PROBLEM
What you should give back is a precise copy of the lines below from the one containing "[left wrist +" through the one containing "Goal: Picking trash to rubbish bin", with no pictures.

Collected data
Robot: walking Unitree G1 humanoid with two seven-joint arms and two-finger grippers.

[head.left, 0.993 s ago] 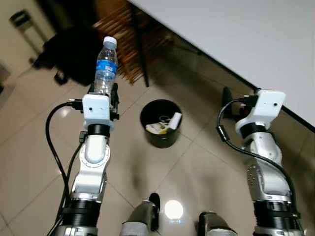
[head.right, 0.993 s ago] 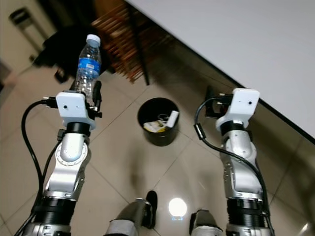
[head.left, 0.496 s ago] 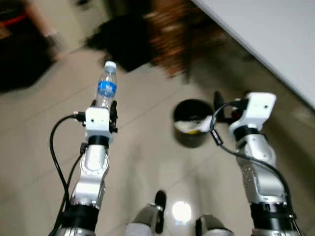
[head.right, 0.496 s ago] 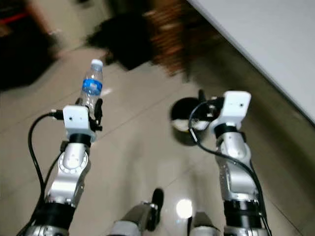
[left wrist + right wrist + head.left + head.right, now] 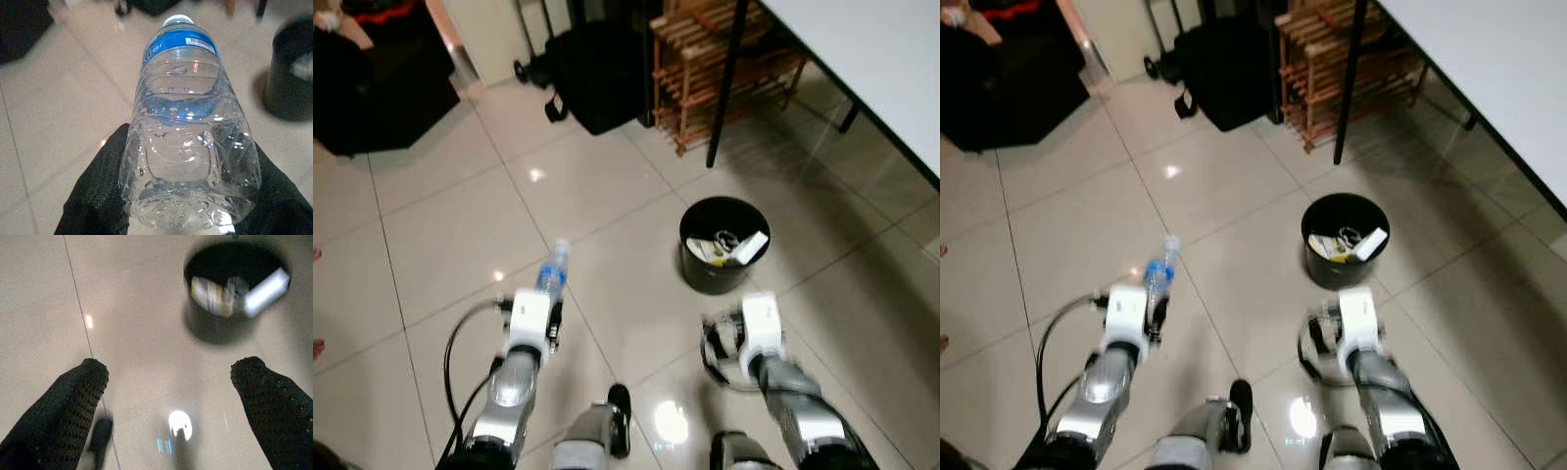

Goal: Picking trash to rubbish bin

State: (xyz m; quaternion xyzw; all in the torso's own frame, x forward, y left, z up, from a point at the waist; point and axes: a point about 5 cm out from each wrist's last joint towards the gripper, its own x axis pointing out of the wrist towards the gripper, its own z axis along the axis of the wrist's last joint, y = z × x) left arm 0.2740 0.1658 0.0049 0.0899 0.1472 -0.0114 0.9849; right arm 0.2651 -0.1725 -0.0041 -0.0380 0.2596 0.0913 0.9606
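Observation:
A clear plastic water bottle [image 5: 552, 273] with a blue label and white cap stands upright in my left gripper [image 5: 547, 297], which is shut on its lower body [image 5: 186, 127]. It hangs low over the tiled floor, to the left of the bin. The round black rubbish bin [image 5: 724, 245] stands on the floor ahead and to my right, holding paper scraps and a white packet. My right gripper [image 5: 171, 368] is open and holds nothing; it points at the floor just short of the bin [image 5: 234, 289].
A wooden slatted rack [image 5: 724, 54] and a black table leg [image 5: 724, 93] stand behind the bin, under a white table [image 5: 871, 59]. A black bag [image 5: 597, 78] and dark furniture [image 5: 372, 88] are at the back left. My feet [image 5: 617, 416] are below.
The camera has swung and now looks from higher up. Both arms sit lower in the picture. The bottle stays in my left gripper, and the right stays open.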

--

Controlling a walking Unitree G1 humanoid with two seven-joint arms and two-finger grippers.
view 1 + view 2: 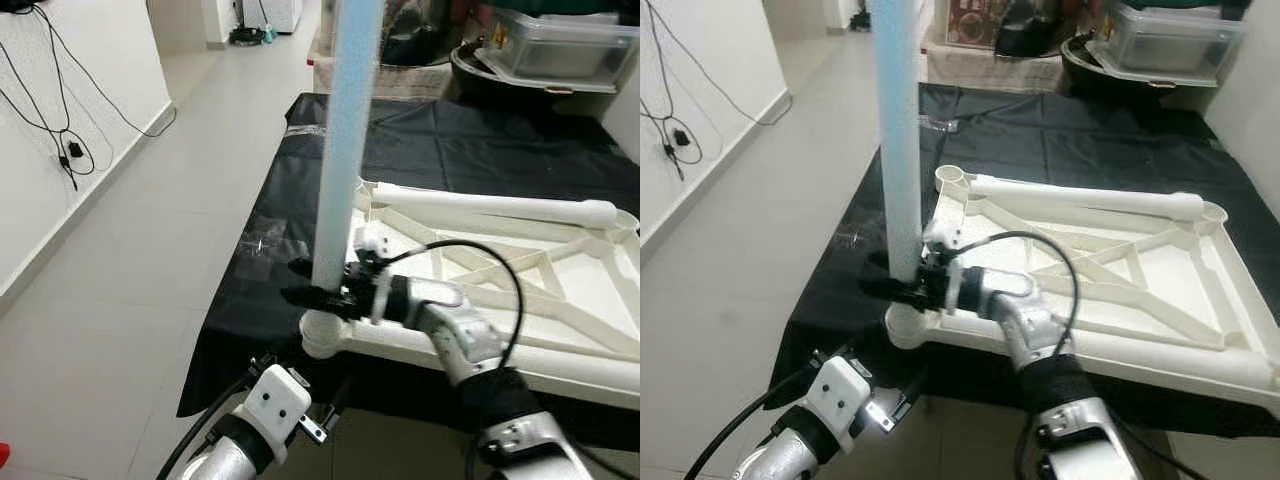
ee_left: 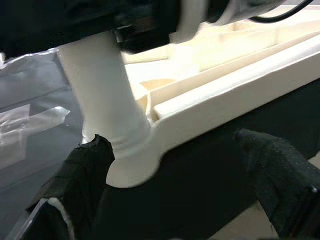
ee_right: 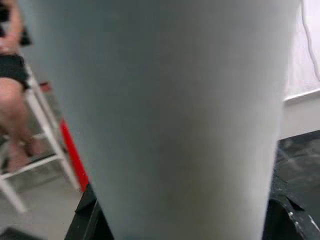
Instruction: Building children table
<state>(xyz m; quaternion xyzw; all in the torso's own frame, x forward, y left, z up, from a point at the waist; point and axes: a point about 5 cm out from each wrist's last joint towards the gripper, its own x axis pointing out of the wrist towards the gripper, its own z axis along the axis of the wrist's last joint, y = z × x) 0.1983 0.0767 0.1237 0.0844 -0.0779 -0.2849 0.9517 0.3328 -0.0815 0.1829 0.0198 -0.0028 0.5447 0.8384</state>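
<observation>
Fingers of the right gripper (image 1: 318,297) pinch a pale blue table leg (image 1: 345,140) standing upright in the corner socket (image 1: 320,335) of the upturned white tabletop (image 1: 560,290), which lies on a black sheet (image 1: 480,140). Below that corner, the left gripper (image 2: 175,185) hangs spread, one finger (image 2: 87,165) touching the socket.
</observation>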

ANSWER BELOW
[left wrist + right wrist + head.left + head.right, now] 

Goal: Picking trash to rubbish bin

No additional answer is needed here.